* **Exercise objective**: Exactly how many lines of the data below include the string "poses"? State the number and nothing more.

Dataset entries
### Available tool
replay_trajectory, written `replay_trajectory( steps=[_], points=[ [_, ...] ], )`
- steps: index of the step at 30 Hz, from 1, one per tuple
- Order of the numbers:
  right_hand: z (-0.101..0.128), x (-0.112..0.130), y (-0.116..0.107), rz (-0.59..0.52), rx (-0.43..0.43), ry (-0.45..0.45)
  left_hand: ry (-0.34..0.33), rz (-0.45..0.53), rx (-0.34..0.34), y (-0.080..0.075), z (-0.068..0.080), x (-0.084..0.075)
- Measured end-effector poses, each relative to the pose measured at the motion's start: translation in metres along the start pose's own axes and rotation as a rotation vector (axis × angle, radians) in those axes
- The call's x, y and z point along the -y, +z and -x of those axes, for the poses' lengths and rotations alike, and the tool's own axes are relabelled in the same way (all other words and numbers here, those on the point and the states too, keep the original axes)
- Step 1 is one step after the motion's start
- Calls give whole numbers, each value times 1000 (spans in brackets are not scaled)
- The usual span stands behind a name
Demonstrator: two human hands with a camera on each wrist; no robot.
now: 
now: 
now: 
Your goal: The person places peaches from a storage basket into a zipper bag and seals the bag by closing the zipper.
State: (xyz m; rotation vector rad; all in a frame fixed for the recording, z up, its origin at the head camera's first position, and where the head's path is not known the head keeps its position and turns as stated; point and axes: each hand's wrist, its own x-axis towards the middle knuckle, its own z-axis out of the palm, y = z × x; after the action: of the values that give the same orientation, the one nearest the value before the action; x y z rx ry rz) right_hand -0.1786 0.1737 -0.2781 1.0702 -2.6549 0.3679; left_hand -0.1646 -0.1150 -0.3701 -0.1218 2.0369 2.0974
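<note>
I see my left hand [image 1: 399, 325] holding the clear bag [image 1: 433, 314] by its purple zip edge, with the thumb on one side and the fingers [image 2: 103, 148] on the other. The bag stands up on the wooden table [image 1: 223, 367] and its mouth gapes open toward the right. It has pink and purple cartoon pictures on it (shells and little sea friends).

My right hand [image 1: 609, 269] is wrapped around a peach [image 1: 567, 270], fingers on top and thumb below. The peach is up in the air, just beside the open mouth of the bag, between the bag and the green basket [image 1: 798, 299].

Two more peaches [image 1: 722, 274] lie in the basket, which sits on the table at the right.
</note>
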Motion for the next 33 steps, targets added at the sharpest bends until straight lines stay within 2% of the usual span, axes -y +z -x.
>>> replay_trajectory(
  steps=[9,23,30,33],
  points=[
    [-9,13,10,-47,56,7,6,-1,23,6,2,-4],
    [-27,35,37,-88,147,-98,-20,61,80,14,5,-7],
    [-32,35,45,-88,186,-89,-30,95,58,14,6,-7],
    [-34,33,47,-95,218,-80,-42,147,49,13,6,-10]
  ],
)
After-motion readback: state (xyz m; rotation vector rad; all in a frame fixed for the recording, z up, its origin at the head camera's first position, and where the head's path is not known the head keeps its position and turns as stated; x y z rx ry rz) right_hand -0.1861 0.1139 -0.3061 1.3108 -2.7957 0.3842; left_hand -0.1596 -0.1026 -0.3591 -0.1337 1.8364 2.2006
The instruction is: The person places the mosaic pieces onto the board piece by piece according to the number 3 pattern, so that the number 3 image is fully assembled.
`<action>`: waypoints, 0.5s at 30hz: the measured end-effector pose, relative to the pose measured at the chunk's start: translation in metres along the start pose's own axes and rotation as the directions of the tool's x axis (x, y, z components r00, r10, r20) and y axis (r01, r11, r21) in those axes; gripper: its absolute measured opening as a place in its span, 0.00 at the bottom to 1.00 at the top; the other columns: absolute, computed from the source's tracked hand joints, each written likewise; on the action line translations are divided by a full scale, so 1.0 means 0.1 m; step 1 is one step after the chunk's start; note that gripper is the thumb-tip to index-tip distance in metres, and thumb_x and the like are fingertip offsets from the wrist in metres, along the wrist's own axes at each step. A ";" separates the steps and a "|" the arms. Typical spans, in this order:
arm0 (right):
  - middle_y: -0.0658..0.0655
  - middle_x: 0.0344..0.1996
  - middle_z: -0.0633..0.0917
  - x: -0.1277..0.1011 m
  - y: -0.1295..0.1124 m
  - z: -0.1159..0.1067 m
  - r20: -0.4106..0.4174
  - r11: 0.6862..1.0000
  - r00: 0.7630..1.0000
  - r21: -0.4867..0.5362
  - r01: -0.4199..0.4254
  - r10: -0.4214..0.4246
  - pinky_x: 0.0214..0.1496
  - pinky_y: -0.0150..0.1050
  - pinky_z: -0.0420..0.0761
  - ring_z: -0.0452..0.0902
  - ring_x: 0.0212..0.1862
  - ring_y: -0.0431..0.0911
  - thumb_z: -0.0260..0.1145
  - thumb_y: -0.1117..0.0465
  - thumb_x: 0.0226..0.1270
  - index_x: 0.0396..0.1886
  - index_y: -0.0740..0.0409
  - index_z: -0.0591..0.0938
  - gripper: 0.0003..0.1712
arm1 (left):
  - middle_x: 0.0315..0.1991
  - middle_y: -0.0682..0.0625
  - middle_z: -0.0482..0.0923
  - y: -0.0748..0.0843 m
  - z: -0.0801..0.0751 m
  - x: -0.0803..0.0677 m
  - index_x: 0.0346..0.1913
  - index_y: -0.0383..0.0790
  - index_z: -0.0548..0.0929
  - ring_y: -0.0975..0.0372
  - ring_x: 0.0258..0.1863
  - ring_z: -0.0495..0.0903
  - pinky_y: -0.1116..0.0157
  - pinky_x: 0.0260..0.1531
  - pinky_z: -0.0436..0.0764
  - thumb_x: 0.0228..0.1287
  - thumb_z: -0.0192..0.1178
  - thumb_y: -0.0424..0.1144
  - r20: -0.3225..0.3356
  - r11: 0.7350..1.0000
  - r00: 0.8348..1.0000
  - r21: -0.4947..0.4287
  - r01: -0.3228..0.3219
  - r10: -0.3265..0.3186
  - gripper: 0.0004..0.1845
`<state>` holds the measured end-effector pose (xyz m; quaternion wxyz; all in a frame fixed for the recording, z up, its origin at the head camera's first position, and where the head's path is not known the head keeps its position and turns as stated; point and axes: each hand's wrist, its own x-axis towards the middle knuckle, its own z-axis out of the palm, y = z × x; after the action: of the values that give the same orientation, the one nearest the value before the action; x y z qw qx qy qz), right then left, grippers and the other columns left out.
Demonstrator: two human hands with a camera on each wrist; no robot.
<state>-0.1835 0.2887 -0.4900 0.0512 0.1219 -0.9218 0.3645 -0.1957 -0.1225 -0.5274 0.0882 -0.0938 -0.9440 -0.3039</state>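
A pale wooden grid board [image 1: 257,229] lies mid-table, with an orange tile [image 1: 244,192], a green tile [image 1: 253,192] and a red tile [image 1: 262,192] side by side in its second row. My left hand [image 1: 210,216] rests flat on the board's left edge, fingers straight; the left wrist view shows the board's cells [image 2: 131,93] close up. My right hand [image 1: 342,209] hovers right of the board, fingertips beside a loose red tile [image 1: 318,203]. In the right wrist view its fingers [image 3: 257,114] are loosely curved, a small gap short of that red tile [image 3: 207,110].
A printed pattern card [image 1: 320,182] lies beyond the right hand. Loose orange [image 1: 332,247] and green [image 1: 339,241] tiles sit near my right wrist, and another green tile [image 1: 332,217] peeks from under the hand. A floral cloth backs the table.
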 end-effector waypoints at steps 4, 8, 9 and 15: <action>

* **Response to the exercise**: 2